Por fim, o lançamento do livro Pentágono, com 100 páginas, em uma edição da Fundação João Fernandes da Cunha, que vendeu 100 exemplares na tarde de autógrafos. Um livro representa o auge de um exímio sonetista. As cinco coroas de soneto foram uma prova pessoal de superação, mas estimulam os seguidores a uma tentativa de reconhecimento mundial. O Grupo de Ação Cultural da Bahia chegou a fazer um pedido oficial ao Guinness Book para inscrevê-lo como recordista mundial de coroas de sonetos.

Para Cid Mascarenhas, um bacharel em Direito e funcionário aposentado do Tribunal Regional do Trabalho, mas que prefere se apresentar como fã e amigo de Bráulio de Abreu, há registros de outro brasileiro que conseguiu fazer apenas duas coroas e é considerado um fenômeno. A coroa é considerada uma filigrana da arte poética. Com seus 15 sonetos alinhavados, constitui uma vitória da persistência da inspiração.

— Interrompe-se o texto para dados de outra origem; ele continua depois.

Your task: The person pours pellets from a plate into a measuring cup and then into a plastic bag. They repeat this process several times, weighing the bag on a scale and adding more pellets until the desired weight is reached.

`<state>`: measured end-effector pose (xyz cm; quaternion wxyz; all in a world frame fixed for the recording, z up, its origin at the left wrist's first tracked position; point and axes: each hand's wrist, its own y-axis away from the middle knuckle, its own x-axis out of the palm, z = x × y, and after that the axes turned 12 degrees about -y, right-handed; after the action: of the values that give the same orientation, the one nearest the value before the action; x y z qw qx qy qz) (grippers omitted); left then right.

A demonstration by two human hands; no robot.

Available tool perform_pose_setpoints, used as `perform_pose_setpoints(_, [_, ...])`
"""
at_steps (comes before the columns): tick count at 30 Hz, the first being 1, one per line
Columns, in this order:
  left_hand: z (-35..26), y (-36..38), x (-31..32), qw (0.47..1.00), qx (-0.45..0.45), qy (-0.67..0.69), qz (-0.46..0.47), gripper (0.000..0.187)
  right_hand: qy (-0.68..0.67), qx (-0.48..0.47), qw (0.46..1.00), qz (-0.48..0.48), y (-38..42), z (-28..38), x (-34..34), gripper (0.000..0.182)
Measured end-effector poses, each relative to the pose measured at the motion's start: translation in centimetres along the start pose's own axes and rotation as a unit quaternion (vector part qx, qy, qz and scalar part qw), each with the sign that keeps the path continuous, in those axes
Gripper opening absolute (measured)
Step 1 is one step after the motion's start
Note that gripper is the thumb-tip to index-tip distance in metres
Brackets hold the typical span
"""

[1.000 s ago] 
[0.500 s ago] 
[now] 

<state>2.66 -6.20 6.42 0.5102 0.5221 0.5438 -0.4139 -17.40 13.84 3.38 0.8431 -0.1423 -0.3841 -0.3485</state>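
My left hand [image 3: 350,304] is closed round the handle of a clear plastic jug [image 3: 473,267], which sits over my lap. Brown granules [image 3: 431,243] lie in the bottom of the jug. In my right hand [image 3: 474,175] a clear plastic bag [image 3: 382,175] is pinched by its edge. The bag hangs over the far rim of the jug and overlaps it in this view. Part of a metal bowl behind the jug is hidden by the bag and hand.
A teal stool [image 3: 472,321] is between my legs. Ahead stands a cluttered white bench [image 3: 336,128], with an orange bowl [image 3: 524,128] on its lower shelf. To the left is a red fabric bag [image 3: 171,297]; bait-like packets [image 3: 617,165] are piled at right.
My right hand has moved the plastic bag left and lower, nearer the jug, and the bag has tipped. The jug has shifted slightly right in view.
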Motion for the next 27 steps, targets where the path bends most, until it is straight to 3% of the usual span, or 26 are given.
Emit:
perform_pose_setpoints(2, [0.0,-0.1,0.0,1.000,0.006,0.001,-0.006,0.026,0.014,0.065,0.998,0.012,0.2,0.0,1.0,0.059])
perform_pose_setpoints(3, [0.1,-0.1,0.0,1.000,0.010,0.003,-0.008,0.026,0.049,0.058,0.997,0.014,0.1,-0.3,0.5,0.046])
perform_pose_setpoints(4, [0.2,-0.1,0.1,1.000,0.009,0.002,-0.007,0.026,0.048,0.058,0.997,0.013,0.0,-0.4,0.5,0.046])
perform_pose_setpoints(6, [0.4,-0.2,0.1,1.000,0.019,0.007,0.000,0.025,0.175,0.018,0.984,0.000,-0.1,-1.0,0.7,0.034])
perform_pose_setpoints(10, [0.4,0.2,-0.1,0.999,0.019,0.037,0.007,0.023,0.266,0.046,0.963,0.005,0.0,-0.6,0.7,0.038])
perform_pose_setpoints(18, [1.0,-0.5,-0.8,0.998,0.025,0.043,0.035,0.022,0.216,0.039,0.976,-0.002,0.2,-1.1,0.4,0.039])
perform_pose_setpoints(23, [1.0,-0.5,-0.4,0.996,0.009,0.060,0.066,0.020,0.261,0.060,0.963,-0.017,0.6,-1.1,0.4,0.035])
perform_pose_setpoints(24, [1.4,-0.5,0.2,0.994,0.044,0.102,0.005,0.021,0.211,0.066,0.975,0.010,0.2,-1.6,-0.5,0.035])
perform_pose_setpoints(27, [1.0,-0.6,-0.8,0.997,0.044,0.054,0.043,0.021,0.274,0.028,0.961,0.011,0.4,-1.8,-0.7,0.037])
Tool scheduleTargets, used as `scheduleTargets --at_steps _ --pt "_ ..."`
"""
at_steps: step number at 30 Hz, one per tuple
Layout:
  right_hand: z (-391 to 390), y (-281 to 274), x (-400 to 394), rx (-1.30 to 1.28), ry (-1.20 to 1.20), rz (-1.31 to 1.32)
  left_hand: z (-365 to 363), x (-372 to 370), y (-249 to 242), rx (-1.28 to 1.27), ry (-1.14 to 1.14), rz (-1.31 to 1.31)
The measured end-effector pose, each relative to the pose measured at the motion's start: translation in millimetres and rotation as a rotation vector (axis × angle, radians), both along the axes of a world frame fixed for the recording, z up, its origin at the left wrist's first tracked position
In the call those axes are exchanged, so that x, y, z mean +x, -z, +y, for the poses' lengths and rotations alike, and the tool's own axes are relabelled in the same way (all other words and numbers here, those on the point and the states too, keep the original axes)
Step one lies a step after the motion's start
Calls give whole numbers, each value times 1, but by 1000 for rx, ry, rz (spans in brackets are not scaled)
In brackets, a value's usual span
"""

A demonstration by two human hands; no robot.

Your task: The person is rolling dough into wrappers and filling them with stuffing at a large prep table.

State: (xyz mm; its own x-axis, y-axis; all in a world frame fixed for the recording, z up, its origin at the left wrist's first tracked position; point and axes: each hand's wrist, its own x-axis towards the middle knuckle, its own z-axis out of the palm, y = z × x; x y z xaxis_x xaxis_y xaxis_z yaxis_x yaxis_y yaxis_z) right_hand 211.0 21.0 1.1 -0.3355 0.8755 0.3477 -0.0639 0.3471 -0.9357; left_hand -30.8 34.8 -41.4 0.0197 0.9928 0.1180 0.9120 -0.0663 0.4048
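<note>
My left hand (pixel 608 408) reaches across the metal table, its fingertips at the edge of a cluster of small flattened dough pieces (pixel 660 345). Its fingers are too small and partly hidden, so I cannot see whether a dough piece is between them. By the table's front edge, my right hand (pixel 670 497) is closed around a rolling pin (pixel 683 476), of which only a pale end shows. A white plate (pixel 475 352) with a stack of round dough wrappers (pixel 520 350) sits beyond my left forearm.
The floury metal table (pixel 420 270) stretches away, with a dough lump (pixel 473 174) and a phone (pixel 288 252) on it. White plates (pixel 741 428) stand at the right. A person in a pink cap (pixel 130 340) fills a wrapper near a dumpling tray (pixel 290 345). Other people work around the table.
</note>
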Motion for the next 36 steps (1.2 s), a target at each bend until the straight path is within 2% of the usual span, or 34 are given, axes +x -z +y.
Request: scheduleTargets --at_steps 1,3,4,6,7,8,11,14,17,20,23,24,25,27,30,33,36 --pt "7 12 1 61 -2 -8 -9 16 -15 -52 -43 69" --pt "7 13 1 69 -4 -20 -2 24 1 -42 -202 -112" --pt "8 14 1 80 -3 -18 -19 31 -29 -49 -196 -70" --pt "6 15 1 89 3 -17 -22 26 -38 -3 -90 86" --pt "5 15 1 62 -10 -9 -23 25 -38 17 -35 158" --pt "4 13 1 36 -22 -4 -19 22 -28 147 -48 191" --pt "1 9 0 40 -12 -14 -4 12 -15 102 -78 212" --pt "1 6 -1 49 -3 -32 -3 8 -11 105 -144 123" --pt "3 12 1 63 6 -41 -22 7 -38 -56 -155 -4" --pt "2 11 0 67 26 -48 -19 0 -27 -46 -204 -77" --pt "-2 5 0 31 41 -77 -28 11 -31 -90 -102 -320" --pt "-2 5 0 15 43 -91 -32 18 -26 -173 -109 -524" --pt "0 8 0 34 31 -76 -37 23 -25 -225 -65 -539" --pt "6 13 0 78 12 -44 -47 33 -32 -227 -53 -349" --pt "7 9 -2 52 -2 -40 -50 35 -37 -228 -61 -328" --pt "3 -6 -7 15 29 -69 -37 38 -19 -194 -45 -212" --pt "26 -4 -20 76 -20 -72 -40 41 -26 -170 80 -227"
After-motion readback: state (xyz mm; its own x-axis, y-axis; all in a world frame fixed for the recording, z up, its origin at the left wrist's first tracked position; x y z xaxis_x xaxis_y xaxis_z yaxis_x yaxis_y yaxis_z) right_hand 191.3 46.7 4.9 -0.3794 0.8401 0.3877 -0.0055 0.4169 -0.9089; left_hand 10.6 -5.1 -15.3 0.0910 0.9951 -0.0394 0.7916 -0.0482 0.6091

Bráulio pede para o entusiasta Cid começar a ler os poemas, mas aos poucos os versos desabrocham na memória do centenário poeta. Cid Mascarenhas vê o carimbo da genialidade no protocolo poético de Bráulio. “Ele bate em Drummond, Manuel Bandeira e João Cabral de Melo Neto. Tem um poema, Mareante, que lembra Camões, sem exagero”. Bráulio de Abreu, o longevo poeta, que compõe sonetos de cabeça e quando senta para escrever já tem a obra pronta, persiste como o último dos parnasianos mesmo que o mundo esteja a cada século menos romântico. Como ele mesmo diz em um dos versos, “a velhice virá, que ela é a noite da vida”. No caso dele, a velhice veio iluminada por uma inspiração de Cruzeiro do Sul, o nababesco brilho de uma mente, uma constelação de talento que fulgura como o arco de um luar crescente.